Whatever it was, that this happened was squarely my fault. Chalk it up to a learning experience but there are things that should have been done to protect the flock, like taking some security precautions. But having the chickens wandering around the yard is just so darn cute, pastoral and photogenic! I hard-eyeroll every time I see some twee photoshoot of chickens blissfully coexisting with a vegetable garden. The reality is there’s poop everywhere and the chickens defoliate everything. (Except poison ivy because they are jerks). But for that one dewy morning for the magazine or homesteading book cover, or that few week stretch out the window of someone who knows better, they really are so delightful to watch free range.
Until they get annihilated by a coyote.
Possible Solutions:
- Put up the electric fence. We have one. It is solar-powered and completely useless rolled up and hanging over the compost bin. Even set up, it won’t prevent a hawk from attacking from above but the shock is intense to anyone who touches it. Just ask my husband who wanted to confirm that it was working. While it was up, we never had a four-legged predator attack.
- Build a predator-proof run. Create a fenced structure, big enough to stand up in and buried several inches into the ground so a predator can’t burrow in. Pro: permanent. Con: expensive, labor intensive, and not guaranteed to work.
- Get a gun. At the risk of engaging in a national debate of which I want no part, real farmers have guns. There’s an documented predator on my property killing my stuff. That’s an argument for a small rifle, capable of taking down a coyote who is still out there. But I don’t want to own a gun more and it is illegal to discharge a firearm in my town unless you are a police officer or otherwise licensed to do so, and civilians are not.
- Trap the coyote. To do this, go to the bait and tackle shop and buy a tuna hook. From it, hang a hunk of meat. Pork shoulder would work well. Hang the meat from a tree high enough that coyote has to jump for it, and wait. Best case scenario, you hook a coyote. See #3 above.
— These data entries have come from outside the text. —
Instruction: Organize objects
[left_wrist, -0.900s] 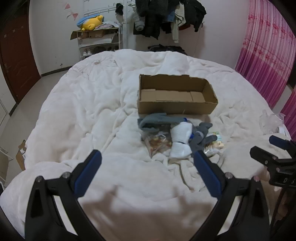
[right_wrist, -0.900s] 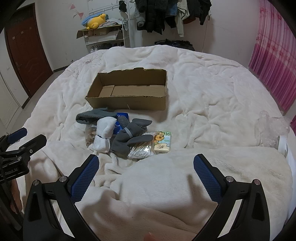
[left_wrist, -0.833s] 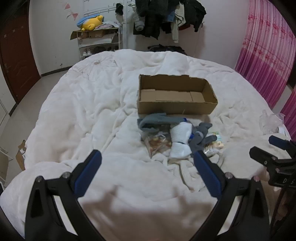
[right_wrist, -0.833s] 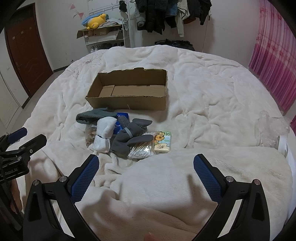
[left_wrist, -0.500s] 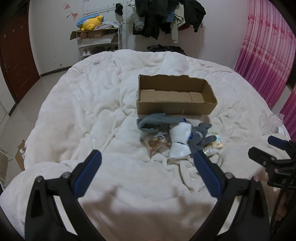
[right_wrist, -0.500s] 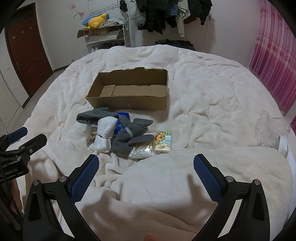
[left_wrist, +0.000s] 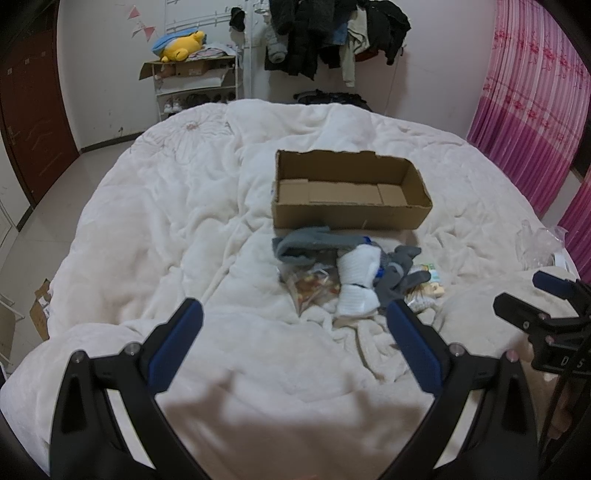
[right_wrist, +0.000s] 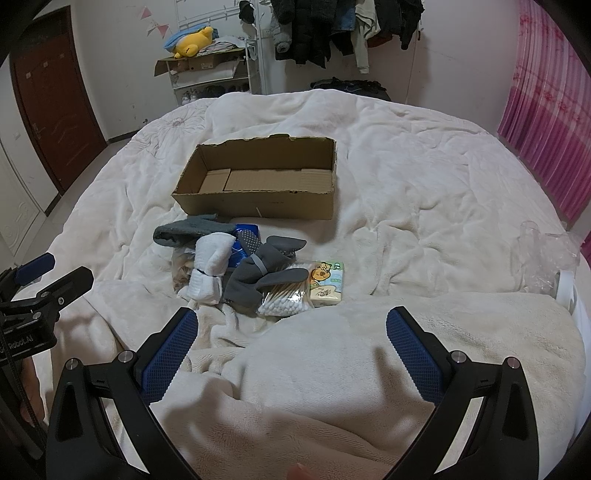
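Observation:
An empty brown cardboard box (left_wrist: 351, 216) (right_wrist: 258, 206) stands on the white bed. In front of it lies a pile: a grey sock (left_wrist: 306, 242) (right_wrist: 184, 230), a white sock bundle (left_wrist: 358, 280) (right_wrist: 210, 266), grey gloves (right_wrist: 266, 269), a clear snack bag (left_wrist: 314, 286), a cotton swab pack (right_wrist: 282, 301), a tissue packet (right_wrist: 327, 284) and a blue item (right_wrist: 245, 236). My left gripper (left_wrist: 293, 321) is open and empty, short of the pile. My right gripper (right_wrist: 290, 326) is open and empty, just short of the swabs.
A crumpled clear plastic bag (right_wrist: 546, 258) lies at the bed's right edge. A rack of hanging clothes (left_wrist: 325, 33) and a shelf with a yellow plush (left_wrist: 181, 46) stand at the far wall. Pink curtains (left_wrist: 535, 92) hang on the right, a brown door (right_wrist: 55, 103) on the left.
Both grippers have barely shifted; the views moved very slightly. Nothing was picked up or released.

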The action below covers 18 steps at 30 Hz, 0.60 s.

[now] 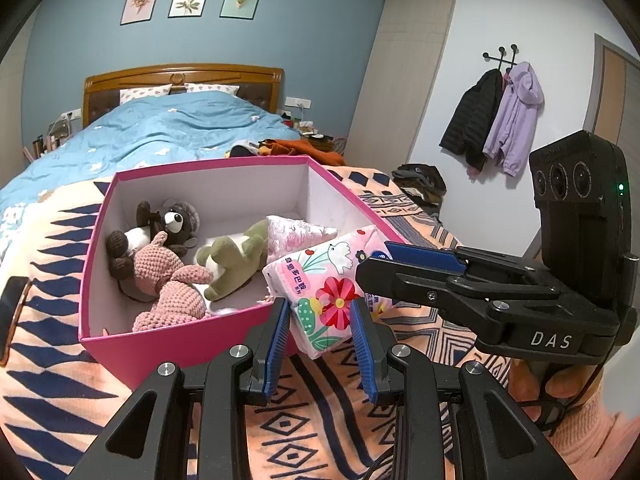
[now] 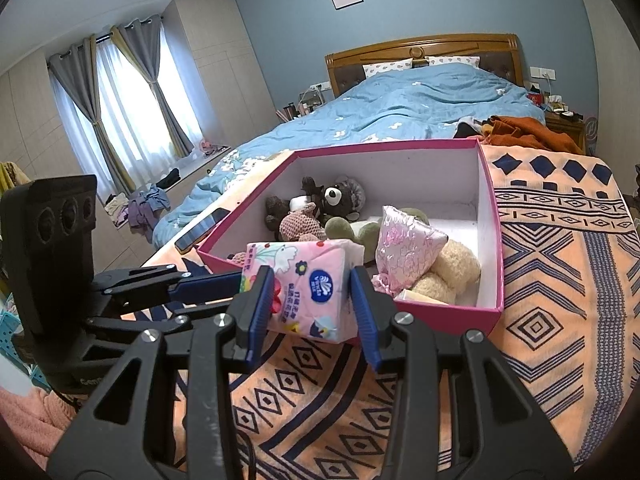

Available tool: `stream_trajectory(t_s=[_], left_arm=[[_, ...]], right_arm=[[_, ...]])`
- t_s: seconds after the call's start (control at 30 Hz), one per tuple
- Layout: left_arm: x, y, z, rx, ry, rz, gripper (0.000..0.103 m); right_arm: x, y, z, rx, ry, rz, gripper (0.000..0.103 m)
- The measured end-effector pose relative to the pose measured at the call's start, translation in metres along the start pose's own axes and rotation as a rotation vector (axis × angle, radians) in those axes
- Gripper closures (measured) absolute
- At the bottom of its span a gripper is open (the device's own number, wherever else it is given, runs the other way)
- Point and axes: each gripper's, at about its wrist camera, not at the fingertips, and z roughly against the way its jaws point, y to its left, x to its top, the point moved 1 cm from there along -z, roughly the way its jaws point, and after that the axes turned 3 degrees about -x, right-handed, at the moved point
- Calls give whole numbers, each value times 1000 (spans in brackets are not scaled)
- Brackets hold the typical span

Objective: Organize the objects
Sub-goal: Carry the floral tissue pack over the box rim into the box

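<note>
A pink floral tissue pack (image 1: 328, 280) (image 2: 308, 280) hangs tilted over the near rim of the pink box (image 1: 160, 352) (image 2: 380, 146). My left gripper (image 1: 318, 308) (image 2: 234, 290) is shut on one end of it. My right gripper (image 2: 311, 280) (image 1: 376, 264) is shut on the other end, blue pads pressed on both sides. Inside the box lie a brown bear (image 1: 172, 224) (image 2: 336, 196), a pink crocheted toy (image 1: 168, 280), a green plush (image 1: 228, 256), a pink floral pouch (image 1: 296, 232) (image 2: 404, 248) and a cream plush (image 2: 452, 268).
The box sits on an orange and navy patterned blanket (image 1: 320, 420) (image 2: 560, 280) over the bed. A phone (image 2: 200, 228) (image 1: 12, 312) lies left of the box. Orange clothes (image 2: 524, 132) lie behind it on the blue duvet. A person's hand (image 1: 560, 384) grips the right handle.
</note>
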Motion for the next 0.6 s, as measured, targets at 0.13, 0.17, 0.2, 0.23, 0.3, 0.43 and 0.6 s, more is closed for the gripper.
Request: stream_trajectory(t_s=[0.13,0.17,0.2,0.23,0.3,0.43,0.6], left_arm=[[3,1,-1,5,-1,-3,73],[3,1,-1,6,-1,-4,73],[3,1,-2,7,-2,-5,73],[4,1,-2,8,-2,-6,73],[4,2,-3,9,-2,-6,73],[5,4,-4,14,-1,-7,73],[8,6,-5,17,-4,-6,73]], right_arm=[[1,0,-1,0,-3,-1,60],[2,0,-1,0,-4,-2,60],[2,-1,0,0,-5,-2,60],[2,-1,0,0,-5,-3,60],[3,-1,0,2,-6,-4,60],[6,-2,-1,4,-9,-6,60],[7,-1,-2,5,-11,-5,60]])
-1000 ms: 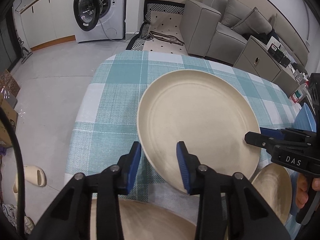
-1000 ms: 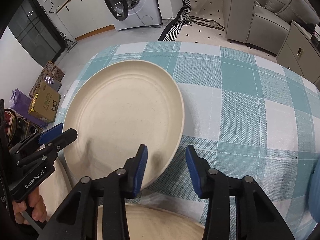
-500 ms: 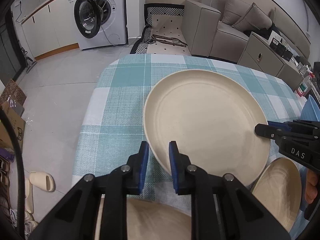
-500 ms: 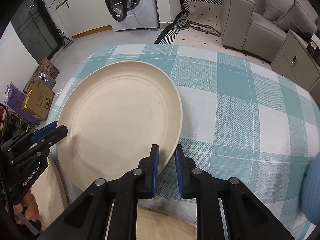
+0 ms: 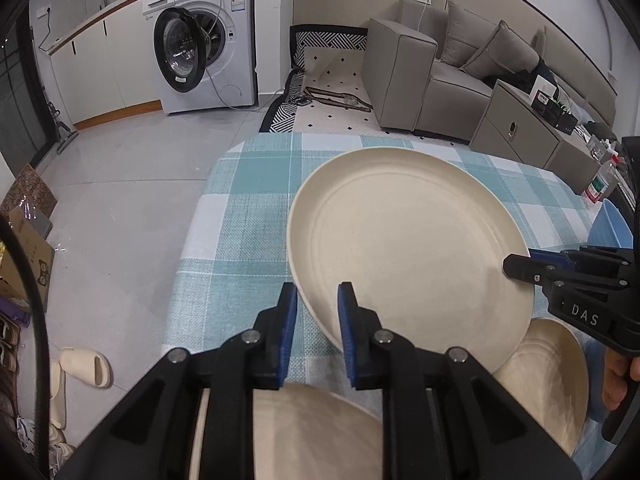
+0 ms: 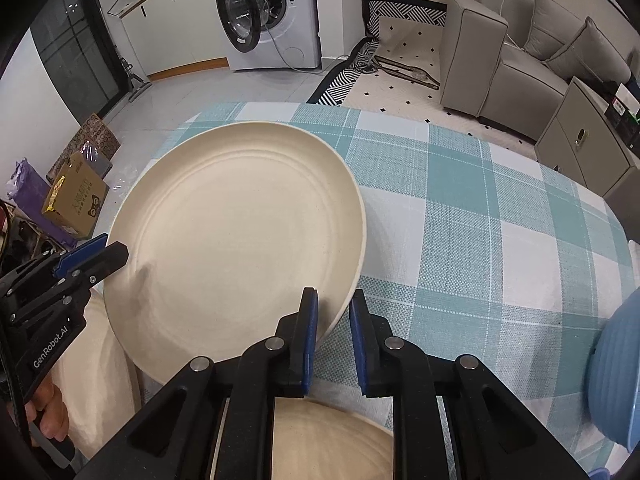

- Hire an assassin. Find someone in your network who is excited to set up something called a “lucky bunny” predator lure. It runs on batteries, is small and furry, flops around and squeaks. You (or your hired assassin) hide 50 feet away and wait for the predator to come investigate and blam-o.
- Move back to Brooklyn.
I’m likely going with option 5. In fact, I have two folks in my circle who are eager for the chance to thwart the law and help a farmer in distress.
I also need to start over again with chicks because eight egg layers is a population bordering on pets and that will not do.
As for the meat birds, Zach is still coming and I’ve still got a dozen birds to harvest. As long as I can manage to keep them alive for five more days.